PROBLEM STATEMENT:
Search the material below for lines containing the string "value", and copy every one you find.
=== THE INPUT ===
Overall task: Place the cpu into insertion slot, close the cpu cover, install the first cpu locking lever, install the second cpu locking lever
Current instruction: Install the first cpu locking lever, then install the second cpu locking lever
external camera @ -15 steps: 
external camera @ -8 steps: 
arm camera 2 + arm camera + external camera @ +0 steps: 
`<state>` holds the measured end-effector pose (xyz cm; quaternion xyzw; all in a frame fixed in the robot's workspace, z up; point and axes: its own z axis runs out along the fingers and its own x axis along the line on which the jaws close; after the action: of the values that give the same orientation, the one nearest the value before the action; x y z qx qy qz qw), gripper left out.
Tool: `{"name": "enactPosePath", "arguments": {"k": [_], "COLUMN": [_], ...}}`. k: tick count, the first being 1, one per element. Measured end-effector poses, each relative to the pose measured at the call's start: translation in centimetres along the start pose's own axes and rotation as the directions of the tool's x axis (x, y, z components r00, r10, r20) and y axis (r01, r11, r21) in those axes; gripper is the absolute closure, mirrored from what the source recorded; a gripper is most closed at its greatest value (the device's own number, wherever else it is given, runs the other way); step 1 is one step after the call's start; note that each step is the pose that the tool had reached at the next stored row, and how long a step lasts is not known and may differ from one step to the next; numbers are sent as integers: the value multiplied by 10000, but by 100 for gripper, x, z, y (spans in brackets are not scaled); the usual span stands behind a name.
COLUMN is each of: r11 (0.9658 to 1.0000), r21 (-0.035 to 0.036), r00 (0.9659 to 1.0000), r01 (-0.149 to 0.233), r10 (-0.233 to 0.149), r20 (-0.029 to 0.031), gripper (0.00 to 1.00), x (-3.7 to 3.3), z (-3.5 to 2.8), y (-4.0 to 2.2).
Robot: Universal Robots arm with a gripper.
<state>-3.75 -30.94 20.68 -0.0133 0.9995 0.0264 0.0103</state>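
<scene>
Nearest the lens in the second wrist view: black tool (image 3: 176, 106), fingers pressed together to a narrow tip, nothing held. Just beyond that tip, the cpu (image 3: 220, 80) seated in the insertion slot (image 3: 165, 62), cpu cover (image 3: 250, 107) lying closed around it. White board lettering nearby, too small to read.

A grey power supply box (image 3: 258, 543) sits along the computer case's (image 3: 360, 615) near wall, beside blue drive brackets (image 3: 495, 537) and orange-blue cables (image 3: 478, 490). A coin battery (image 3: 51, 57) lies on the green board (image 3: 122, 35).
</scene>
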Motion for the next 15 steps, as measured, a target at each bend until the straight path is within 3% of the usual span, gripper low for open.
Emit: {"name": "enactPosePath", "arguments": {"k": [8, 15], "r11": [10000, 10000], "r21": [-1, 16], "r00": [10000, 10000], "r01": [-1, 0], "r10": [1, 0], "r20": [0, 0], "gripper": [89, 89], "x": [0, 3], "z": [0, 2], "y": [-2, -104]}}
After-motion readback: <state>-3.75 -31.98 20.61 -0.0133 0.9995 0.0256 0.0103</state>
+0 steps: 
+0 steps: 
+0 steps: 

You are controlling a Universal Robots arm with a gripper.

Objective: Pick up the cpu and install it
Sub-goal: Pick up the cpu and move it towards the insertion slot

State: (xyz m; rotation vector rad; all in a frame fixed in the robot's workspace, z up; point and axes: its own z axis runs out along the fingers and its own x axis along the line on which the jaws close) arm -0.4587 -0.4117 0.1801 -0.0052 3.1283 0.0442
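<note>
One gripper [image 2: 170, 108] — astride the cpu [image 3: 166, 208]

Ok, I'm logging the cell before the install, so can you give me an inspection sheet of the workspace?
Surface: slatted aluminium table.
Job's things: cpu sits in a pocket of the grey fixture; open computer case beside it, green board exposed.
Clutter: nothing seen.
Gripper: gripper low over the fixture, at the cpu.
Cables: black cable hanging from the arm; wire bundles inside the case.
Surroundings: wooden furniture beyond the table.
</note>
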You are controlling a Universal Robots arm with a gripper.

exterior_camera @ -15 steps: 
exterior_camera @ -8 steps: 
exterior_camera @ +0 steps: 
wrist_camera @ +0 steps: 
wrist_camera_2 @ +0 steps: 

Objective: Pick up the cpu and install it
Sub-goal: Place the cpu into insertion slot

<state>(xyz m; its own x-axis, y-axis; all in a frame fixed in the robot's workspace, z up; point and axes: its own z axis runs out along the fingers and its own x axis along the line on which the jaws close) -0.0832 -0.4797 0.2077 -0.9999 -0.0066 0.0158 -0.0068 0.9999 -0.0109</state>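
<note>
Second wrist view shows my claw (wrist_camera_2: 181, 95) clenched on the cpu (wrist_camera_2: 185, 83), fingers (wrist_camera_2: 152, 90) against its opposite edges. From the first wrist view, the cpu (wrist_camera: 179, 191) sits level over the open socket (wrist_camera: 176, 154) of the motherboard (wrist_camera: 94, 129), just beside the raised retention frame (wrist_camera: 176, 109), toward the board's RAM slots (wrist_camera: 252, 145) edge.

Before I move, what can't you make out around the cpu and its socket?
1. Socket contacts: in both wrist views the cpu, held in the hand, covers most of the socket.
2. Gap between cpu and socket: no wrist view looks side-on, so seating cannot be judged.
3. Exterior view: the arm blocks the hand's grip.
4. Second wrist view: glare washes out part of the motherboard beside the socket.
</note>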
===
RESULT:
`<state>` holds the measured end-effector pose (xyz cm; quaternion xyzw; all in a frame fixed in the robot's workspace, z up; point and axes: its own z axis runs out along the fingers and its own x axis along the line on which the jaws close; after the action: of the values that give the same orientation, the one nearest the value before the action; x y z qx qy qz qw), gripper left out.
Tool: `{"name": "enactPosePath", "arguments": {"k": [_], "COLUMN": [_], ...}}`. k: tick count, the first being 1, one per element. Measured end-effector poses, each relative to the pose measured at the call's start: translation in centimetres along the start pose's own axes and rotation as the directions of the tool's x axis (x, y, z components r00, r10, r20) and y axis (r01, r11, r21) in those axes; gripper is the absolute closure, mirrored from what the source recorded; a gripper is most closed at its greatest value (the device's own number, wherever else it is given, runs the other way); step 1 is one step after the call's start; note that each step is the pose that the tool had reached at the next stored row, and how long a step lasts is not known and may differ from one step to the next; numbers are sent as integers: the value multiplied by 10000, but by 100 for gripper, x, z, y (spans in brackets are not scaled); the usual span stands behind a name.

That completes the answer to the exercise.